What the task requires: Each of the lines below must be restated exactly.
========================================
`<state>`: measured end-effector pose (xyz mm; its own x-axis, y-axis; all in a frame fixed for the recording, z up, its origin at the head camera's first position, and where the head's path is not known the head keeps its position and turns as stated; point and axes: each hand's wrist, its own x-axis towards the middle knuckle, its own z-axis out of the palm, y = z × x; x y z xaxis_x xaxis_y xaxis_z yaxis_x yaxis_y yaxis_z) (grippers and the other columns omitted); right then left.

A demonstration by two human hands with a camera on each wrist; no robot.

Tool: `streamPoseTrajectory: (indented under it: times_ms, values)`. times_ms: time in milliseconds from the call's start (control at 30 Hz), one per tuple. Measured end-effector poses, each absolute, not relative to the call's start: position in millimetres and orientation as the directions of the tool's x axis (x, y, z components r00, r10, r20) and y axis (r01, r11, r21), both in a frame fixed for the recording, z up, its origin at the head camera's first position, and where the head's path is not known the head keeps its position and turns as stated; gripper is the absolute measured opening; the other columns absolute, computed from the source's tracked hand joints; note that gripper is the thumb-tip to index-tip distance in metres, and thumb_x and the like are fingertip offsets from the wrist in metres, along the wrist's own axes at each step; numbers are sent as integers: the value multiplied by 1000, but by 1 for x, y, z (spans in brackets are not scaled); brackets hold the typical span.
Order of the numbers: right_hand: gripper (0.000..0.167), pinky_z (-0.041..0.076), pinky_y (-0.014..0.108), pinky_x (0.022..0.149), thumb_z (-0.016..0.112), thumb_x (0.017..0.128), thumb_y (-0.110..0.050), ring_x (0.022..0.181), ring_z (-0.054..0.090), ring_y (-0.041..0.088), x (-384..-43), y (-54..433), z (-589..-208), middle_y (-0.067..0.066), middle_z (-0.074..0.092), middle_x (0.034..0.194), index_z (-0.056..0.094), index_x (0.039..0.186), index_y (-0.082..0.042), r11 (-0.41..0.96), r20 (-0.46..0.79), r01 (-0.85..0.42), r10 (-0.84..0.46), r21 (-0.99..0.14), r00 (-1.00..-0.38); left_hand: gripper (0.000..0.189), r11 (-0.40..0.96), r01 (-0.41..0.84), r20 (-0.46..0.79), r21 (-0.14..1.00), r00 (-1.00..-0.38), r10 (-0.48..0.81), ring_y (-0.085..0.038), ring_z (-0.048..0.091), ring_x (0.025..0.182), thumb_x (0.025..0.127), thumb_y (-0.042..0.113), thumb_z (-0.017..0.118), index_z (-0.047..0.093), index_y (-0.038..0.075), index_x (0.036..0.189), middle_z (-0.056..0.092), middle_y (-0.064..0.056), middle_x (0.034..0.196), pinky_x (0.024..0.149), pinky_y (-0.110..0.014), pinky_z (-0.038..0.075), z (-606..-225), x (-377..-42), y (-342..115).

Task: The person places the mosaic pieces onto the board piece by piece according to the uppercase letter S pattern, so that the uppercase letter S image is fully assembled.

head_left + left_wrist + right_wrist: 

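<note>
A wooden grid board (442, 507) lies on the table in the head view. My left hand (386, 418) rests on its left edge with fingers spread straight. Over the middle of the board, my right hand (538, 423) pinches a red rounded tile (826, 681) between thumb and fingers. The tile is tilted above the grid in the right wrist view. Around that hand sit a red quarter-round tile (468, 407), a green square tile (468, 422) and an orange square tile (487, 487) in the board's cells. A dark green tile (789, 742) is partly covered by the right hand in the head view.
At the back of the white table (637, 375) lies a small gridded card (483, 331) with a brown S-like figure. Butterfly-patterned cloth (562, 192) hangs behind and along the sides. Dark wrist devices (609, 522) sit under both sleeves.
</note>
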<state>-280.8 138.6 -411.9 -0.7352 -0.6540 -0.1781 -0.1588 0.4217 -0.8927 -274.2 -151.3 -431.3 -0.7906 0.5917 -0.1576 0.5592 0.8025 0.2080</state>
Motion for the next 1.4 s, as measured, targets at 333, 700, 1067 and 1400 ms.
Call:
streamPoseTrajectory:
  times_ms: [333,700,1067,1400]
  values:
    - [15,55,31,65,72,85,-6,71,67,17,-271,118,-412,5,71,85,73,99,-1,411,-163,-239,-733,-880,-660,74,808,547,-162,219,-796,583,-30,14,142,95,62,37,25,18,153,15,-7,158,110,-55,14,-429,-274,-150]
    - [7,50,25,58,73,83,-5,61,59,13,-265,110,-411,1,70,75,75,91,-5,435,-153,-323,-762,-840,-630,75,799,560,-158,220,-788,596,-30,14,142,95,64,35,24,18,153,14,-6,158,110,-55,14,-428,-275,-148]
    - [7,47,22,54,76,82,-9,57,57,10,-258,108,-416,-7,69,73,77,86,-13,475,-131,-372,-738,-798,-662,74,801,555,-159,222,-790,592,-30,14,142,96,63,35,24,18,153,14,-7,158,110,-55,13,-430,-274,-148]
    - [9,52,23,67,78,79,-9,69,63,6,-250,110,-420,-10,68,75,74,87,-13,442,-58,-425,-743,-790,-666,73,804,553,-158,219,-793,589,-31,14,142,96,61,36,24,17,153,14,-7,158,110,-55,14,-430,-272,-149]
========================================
Response below:
`<state>`: measured end-effector pose (xyz mm; its own x-axis, y-axis; all in a frame fixed for the recording, z up, its origin at the head camera's first position, and where the head's path is not known the head keeps its position and turns as stated; point and axes: each hand's wrist, its own x-axis towards the middle knuckle, its own z-axis out of the palm, y = z × x; x y z xaxis_x xaxis_y xaxis_z yaxis_x yaxis_y yaxis_z) (grippers and the other columns omitted); right then left.

A demonstration by two human hands with a camera on each wrist; no robot.

Tool: `streamPoseTrajectory: (indented under it: times_ms, values)`. times_ms: time in milliseconds from the call's start (control at 30 Hz), one per tuple. Measured end-effector poses, each absolute, not relative to the call's start: position in millimetres and orientation as the directions of the tool's x axis (x, y, z components r00, r10, r20) and y axis (r01, r11, r21), both in a frame fixed for the recording, z up, its origin at the head camera's first position, and where the head's path is not known the head keeps its position and turns as stated; gripper is the absolute measured opening; the other columns absolute, computed from the source's tracked hand joints; note that gripper is the thumb-tip to index-tip distance in metres, and thumb_x and the like are fingertip offsets from the wrist in metres, along the wrist's own axes at each step; numbers are sent as integers: the value multiplied by 1000, but by 1 for x, y, z (spans in brackets are not scaled); brackets hold the typical span.
Order of the numbers: right_hand: gripper (0.000..0.167), pinky_z (-0.041..0.076), pinky_y (-0.014..0.108), pinky_x (0.022..0.149), thumb_z (-0.016..0.112), thumb_x (0.017..0.128), thumb_y (-0.110..0.050), ring_x (0.022..0.181), ring_z (-0.054..0.090), ring_y (-0.041..0.088), x (-384..-43), y (-54..433), z (-589..-208), middle_y (-0.067..0.066), middle_z (-0.074..0.092), middle_x (0.034..0.194), index_z (-0.056..0.094), index_x (0.039..0.186), index_y (-0.082..0.042), r11 (-0.41..0.96), r20 (-0.46..0.79), r01 (-0.85..0.42), r10 (-0.84..0.46), r21 (-0.99..0.14), r00 (-1.00..-0.38); left_hand: gripper (0.000..0.189), r11 (-0.40..0.96), r01 (-0.41..0.84), r20 (-0.46..0.79), r21 (-0.14..1.00), r00 (-1.00..-0.38), r10 (-0.48..0.81), ring_y (-0.085..0.038), ring_z (-0.048..0.091), ring_x (0.025..0.182), thumb_x (0.025..0.127), thumb_y (-0.042..0.113), thumb_z (-0.017..0.118), index_z (-0.047..0.093), index_y (-0.038..0.075), index_x (0.036..0.189), middle_z (-0.056..0.092), middle_y (-0.064..0.056), middle_x (0.034..0.196), pinky_x (0.024..0.149), pinky_y (-0.110..0.014), pinky_z (-0.038..0.075), z (-606..-225), x (-377..-42), y (-342..115).

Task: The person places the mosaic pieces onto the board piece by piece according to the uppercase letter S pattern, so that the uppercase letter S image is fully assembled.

head_left + left_wrist + right_wrist: 

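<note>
A wooden grid board (442, 507) lies on the table in the head view. My left hand (386, 418) rests on its left edge with fingers spread straight. Over the middle of the board, my right hand (538, 423) pinches a red rounded tile (826, 681) between thumb and fingers. The tile is tilted above the grid in the right wrist view. Around that hand sit a red quarter-round tile (468, 407), a green square tile (468, 422) and an orange square tile (487, 487) in the board's cells. A dark green tile (789, 742) is partly covered by the right hand in the head view.
At the back of the white table (637, 375) lies a small gridded card (483, 331) with a brown S-like figure. Butterfly-patterned cloth (562, 192) hangs behind and along the sides. Dark wrist devices (609, 522) sit under both sleeves.
</note>
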<state>-280.8 138.6 -411.9 -0.7352 -0.6540 -0.1781 -0.1588 0.4217 -0.8927 -274.2 -151.3 -431.3 -0.7906 0.5917 -0.1576 0.5592 0.8025 0.2080</state>
Motion for the next 1.4 s, as measured, targets at 333, 700, 1067 and 1400 ms.
Call:
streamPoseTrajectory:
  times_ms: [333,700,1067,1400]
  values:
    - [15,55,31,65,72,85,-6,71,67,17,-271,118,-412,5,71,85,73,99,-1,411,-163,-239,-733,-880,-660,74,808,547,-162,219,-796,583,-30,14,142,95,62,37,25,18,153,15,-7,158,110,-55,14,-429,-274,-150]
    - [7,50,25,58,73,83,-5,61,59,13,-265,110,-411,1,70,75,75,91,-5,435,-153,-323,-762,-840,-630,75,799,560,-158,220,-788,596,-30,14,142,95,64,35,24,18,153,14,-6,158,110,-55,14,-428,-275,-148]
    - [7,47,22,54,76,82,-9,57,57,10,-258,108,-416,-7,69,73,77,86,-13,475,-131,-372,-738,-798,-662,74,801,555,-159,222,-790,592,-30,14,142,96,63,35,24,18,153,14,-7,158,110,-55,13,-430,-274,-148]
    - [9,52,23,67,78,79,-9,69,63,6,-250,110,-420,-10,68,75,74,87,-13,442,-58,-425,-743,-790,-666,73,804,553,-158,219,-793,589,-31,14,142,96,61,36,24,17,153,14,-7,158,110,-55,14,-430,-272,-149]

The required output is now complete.